> [WORK ORDER]
Return the stretch from the line with "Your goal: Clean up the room" through the line with "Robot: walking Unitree" in the data below, character for character, skipping all pictures.

-- EXERCISE MATERIAL follows --

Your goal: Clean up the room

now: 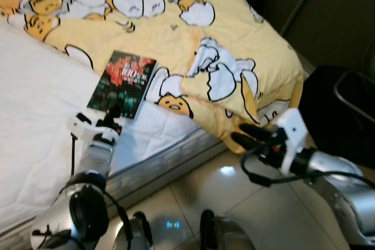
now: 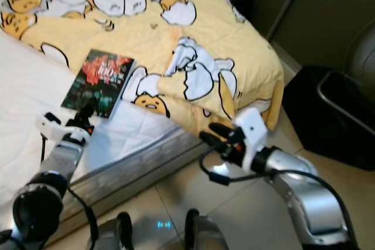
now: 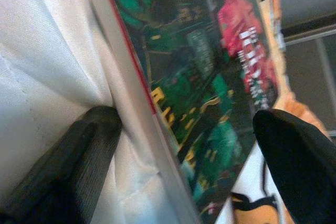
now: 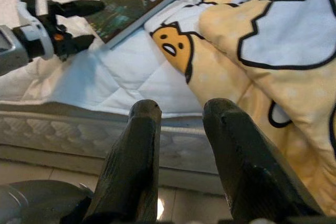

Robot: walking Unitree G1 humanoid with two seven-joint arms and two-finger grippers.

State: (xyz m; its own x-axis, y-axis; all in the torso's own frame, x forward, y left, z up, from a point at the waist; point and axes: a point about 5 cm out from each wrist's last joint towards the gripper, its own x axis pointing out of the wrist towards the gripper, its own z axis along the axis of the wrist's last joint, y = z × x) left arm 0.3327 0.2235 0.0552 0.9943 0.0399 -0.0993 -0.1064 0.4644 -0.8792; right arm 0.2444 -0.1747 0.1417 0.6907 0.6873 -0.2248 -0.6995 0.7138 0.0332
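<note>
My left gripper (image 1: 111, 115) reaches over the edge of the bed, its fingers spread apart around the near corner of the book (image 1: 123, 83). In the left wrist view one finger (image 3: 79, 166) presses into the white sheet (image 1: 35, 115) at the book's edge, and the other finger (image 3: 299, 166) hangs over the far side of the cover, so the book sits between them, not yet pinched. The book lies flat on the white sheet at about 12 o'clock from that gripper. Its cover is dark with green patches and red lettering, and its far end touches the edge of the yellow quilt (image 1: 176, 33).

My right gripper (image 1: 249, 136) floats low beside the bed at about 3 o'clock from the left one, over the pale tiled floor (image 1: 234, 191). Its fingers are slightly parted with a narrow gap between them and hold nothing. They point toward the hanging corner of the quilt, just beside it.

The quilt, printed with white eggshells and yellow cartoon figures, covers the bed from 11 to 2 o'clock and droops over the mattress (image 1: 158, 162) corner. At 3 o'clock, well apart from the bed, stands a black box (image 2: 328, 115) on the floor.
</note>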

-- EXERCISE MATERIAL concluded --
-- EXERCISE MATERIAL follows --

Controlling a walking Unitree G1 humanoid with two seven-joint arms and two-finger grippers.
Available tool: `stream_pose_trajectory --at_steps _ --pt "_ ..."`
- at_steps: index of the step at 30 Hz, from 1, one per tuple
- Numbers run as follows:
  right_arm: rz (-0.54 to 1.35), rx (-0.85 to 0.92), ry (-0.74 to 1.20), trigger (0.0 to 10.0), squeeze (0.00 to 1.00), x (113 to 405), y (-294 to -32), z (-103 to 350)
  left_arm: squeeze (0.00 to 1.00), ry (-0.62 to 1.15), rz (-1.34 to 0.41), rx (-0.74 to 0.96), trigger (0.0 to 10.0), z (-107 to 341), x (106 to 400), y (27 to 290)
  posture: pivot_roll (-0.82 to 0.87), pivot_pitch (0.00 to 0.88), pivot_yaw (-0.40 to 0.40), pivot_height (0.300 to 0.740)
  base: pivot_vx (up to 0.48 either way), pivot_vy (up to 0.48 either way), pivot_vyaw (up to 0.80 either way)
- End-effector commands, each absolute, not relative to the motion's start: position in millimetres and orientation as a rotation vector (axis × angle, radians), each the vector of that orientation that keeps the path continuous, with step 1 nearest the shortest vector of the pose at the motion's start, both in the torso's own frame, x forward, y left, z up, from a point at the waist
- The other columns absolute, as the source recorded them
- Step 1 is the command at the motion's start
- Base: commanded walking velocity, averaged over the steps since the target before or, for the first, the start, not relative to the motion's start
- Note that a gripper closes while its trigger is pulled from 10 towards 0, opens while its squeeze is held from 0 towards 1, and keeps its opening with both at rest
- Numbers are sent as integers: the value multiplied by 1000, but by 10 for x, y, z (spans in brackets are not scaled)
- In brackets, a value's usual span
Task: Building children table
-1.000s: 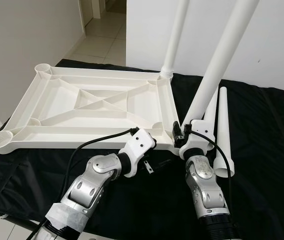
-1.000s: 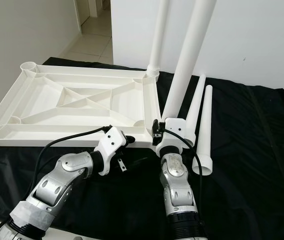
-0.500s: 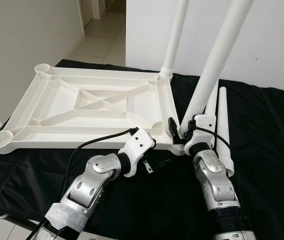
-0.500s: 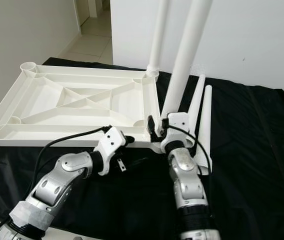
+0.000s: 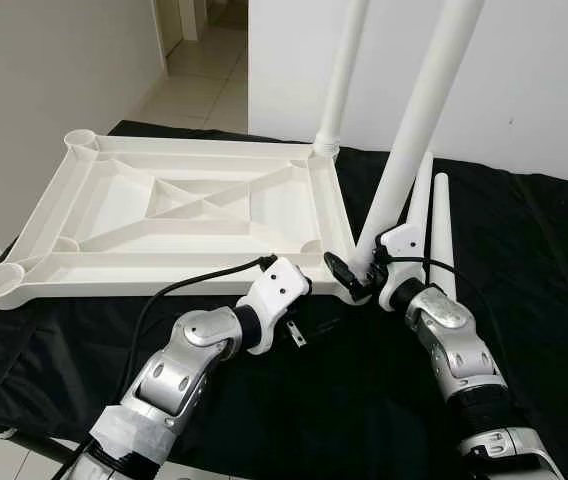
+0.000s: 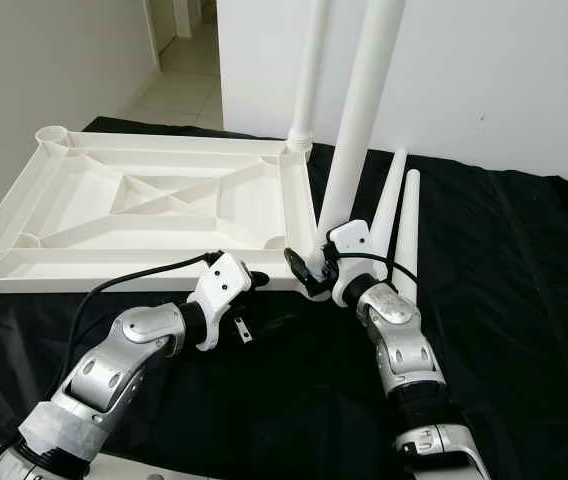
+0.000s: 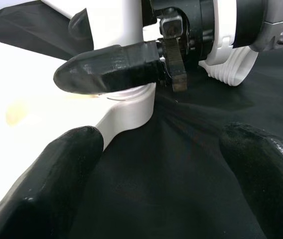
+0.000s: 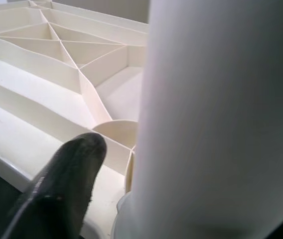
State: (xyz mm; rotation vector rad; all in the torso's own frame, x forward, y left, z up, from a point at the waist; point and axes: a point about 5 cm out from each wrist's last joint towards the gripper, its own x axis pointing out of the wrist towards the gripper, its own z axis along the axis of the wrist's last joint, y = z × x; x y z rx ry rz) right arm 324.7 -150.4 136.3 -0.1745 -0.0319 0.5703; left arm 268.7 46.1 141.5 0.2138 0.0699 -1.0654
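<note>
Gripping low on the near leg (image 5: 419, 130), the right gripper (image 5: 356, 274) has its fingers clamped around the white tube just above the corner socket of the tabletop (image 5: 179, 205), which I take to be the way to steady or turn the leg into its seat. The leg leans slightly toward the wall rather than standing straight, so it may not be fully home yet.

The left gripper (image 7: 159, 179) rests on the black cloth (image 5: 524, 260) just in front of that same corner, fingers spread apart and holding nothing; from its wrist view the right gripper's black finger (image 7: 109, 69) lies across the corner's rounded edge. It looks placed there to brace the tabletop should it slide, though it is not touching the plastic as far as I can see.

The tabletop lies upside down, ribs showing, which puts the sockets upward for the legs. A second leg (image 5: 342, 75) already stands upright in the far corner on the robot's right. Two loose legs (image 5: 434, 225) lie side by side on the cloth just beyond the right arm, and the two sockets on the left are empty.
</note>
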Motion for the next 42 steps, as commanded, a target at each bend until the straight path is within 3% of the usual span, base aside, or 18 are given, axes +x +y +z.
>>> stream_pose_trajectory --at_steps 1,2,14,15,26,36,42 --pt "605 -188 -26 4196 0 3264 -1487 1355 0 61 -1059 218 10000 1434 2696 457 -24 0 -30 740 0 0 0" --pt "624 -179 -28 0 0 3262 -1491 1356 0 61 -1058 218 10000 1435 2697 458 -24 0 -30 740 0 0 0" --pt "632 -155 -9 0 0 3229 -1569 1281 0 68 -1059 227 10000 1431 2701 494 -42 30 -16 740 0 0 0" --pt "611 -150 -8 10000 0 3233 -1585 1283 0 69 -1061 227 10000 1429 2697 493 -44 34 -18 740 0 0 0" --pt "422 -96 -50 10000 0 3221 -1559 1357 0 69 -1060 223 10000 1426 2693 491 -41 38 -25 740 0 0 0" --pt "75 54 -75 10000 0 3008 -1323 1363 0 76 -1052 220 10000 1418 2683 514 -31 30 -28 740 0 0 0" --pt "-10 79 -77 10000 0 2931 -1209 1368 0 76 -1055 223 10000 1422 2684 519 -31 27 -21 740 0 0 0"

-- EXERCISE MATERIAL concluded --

> [SOLUTION FOR THIS PROBLEM]
Your goal: Clean up the room

now: 
now: 
now: 
now: 

Robot: walking Unitree G1 humanoid with two seven-joint arms and two-finger grippers.

This answer has no further content.